**Aim of the exercise:**
Set down all of the entries exactly, leaving nothing out.
START Available data
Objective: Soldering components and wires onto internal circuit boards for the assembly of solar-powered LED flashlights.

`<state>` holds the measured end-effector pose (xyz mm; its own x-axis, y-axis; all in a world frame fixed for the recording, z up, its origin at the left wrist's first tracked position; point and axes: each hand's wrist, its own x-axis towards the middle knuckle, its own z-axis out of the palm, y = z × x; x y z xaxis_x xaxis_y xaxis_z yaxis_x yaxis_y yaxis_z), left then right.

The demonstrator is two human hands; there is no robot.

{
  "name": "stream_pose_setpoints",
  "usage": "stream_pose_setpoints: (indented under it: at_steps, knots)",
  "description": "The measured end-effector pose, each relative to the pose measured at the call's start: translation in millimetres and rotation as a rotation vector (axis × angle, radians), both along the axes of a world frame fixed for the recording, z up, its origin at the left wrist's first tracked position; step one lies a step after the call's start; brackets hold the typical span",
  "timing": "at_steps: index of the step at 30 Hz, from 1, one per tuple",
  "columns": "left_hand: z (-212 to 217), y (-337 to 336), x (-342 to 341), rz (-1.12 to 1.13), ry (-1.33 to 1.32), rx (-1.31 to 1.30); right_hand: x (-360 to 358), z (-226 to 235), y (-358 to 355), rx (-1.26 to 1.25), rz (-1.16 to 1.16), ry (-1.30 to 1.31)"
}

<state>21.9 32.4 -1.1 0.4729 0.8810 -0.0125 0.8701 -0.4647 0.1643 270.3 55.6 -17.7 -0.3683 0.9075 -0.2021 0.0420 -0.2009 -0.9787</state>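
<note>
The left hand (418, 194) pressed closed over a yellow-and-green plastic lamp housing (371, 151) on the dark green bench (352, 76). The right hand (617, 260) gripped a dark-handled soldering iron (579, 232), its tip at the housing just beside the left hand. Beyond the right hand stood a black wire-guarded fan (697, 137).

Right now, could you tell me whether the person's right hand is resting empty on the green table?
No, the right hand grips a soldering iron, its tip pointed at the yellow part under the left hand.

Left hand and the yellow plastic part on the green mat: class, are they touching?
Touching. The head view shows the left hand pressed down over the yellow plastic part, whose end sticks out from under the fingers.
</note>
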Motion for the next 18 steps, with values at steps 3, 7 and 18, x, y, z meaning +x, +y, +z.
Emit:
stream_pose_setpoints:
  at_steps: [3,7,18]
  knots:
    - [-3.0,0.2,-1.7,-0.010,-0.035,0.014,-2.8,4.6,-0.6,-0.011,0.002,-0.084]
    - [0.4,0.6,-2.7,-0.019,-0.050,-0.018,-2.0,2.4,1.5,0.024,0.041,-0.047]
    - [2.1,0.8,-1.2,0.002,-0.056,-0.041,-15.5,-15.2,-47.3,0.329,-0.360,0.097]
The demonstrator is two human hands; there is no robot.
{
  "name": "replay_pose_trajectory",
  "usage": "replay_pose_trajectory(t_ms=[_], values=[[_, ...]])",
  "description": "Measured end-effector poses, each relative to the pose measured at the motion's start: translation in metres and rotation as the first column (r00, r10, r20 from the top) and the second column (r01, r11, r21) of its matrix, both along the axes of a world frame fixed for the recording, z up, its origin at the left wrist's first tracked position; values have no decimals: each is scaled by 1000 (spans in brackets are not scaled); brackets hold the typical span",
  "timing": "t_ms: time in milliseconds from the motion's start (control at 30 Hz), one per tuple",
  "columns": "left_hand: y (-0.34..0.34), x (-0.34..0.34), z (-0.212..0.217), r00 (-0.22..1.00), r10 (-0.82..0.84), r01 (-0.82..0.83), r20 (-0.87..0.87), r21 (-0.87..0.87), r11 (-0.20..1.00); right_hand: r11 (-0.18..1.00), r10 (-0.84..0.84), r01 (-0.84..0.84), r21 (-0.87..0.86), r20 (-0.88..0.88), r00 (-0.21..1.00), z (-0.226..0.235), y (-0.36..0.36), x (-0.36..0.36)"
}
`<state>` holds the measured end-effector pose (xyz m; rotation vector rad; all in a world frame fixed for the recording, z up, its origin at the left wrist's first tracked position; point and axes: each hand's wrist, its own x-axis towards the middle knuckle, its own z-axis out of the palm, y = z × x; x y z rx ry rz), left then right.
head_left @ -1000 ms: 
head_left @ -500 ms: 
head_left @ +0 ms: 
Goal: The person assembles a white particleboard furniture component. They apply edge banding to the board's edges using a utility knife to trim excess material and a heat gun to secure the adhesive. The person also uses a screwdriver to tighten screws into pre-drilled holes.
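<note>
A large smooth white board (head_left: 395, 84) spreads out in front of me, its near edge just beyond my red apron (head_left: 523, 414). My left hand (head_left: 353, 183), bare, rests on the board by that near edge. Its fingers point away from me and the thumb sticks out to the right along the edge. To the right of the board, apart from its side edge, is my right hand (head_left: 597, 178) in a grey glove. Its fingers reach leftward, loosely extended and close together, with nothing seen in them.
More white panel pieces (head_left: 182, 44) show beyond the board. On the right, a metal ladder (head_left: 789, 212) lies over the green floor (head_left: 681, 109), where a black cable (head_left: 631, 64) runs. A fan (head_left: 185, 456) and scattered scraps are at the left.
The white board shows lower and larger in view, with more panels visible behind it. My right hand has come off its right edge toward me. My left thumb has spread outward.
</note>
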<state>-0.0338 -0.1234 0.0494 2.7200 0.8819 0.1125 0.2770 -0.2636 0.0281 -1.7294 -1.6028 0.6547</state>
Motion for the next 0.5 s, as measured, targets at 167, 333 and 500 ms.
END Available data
**Task solution:**
Objective: Soldering components and wires onto internal circuit boards for the assembly of solar-powered LED flashlights.

`<state>` holds the measured end-effector pose (xyz mm; its own x-axis, y-axis; all in a world frame fixed for the recording, z up, its origin at the left wrist's first tracked position; point and axes: each hand's wrist, its own x-axis towards the middle knuckle, its own z-axis out of the palm, y = z × x; x y z xaxis_x xaxis_y xaxis_z yaxis_x yaxis_y yaxis_z), left then right.

The demonstrator is two human hands; there is no robot.

{
  "name": "stream_pose_setpoints",
  "usage": "stream_pose_setpoints: (indented under it: at_steps, knots)",
  "description": "The measured end-effector pose, each relative to the pose measured at the call's start: translation in millimetres and rotation as a rotation vector (axis × angle, radians), both along the axes of a world frame fixed for the recording, z up, its origin at the left wrist's first tracked position; step one lies a step after the call's start; brackets hold the typical span",
  "timing": "at_steps: index of the step at 30 Hz, from 1, one per tuple",
  "columns": "left_hand: z (-212 to 217), y (-337 to 336), x (-342 to 341), rz (-1.12 to 1.13), ry (-1.33 to 1.32), rx (-1.31 to 1.30); right_hand: x (-360 to 358), z (-226 to 235), y (-358 to 355), rx (-1.26 to 1.25), rz (-1.16 to 1.16), ry (-1.30 to 1.31)"
}

<state>21.9 32.4 -1.1 0.4729 0.8810 -0.0125 0.8701 -0.4647 0.1643 270.3 55.6 -17.7 -0.3683 0.9075 -0.2021 0.0420 -0.2009 -0.9787</state>
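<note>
The left hand (418, 194) pressed closed over a yellow-and-green plastic lamp housing (371, 151) on the dark green bench (352, 76). The right hand (617, 260) gripped a dark-handled soldering iron (579, 232), its tip at the housing just beside the left hand. Beyond the right hand stood a black wire-guarded fan (697, 137).

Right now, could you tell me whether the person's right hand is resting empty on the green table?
No, the right hand grips a soldering iron, its tip pointed at the yellow part under the left hand.

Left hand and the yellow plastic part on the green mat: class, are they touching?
Touching. The head view shows the left hand pressed down over the yellow plastic part, whose end sticks out from under the fingers.
</note>
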Motion for the next 18 steps, with values at steps 3, 7 and 18, x, y, z meaning +x, +y, +z.
Emit:
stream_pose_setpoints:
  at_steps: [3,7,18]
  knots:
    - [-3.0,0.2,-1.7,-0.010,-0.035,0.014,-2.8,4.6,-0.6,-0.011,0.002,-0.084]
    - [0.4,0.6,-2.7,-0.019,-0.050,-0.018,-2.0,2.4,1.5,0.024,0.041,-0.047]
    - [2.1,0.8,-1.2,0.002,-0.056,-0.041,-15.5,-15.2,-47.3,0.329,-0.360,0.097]
The demonstrator is two human hands; there is no robot.
{
  "name": "replay_pose_trajectory",
  "usage": "replay_pose_trajectory(t_ms=[_], values=[[_, ...]])",
  "description": "Measured end-effector poses, each relative to the pose measured at the motion's start: translation in metres and rotation as the first column (r00, r10, r20 from the top) and the second column (r01, r11, r21) of its matrix, both along the axes of a world frame fixed for the recording, z up, its origin at the left wrist's first tracked position; values have no decimals: each is scaled by 1000 (spans in brackets are not scaled); brackets hold the typical span",
  "timing": "t_ms: time in milliseconds from the motion's start (control at 30 Hz), one per tuple",
  "columns": "left_hand: y (-0.34..0.34), x (-0.34..0.34), z (-0.212..0.217), r00 (-0.22..1.00), r10 (-0.82..0.84), r01 (-0.82..0.83), r20 (-0.87..0.87), r21 (-0.87..0.87), r11 (-0.20..1.00); right_hand: r11 (-0.18..1.00), r10 (-0.84..0.84), r01 (-0.84..0.84), r21 (-0.87..0.86), r20 (-0.88..0.88), r00 (-0.21..1.00), z (-0.226..0.235), y (-0.36..0.36), x (-0.36..0.36)"
}
`<state>` holds the measured end-effector pose (xyz m; rotation vector rad; all in a world frame fixed for the recording, z up, its origin at the left wrist's first tracked position; point and axes: each hand's wrist, its own x-axis towards the middle knuckle, its own z-axis out of the palm, y = z × x; x y z rx ry rz), left then right.
head_left @ -1000 ms: 
head_left @ -500 ms: 
head_left @ +0 ms: 
Goal: The person assembles a white particleboard furniture component. They apply edge banding to the board's edges using a utility knife to trim excess material and a heat gun to secure the adhesive. The person also uses a screwdriver to tighten screws into pre-drilled holes.
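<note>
A large smooth white board (head_left: 395, 84) spreads out in front of me, its near edge just beyond my red apron (head_left: 523, 414). My left hand (head_left: 353, 183), bare, rests on the board by that near edge. Its fingers point away from me and the thumb sticks out to the right along the edge. To the right of the board, apart from its side edge, is my right hand (head_left: 597, 178) in a grey glove. Its fingers reach leftward, loosely extended and close together, with nothing seen in them.
More white panel pieces (head_left: 182, 44) show beyond the board. On the right, a metal ladder (head_left: 789, 212) lies over the green floor (head_left: 681, 109), where a black cable (head_left: 631, 64) runs. A fan (head_left: 185, 456) and scattered scraps are at the left.
The white board shows lower and larger in view, with more panels visible behind it. My right hand has come off its right edge toward me. My left thumb has spread outward.
</note>
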<state>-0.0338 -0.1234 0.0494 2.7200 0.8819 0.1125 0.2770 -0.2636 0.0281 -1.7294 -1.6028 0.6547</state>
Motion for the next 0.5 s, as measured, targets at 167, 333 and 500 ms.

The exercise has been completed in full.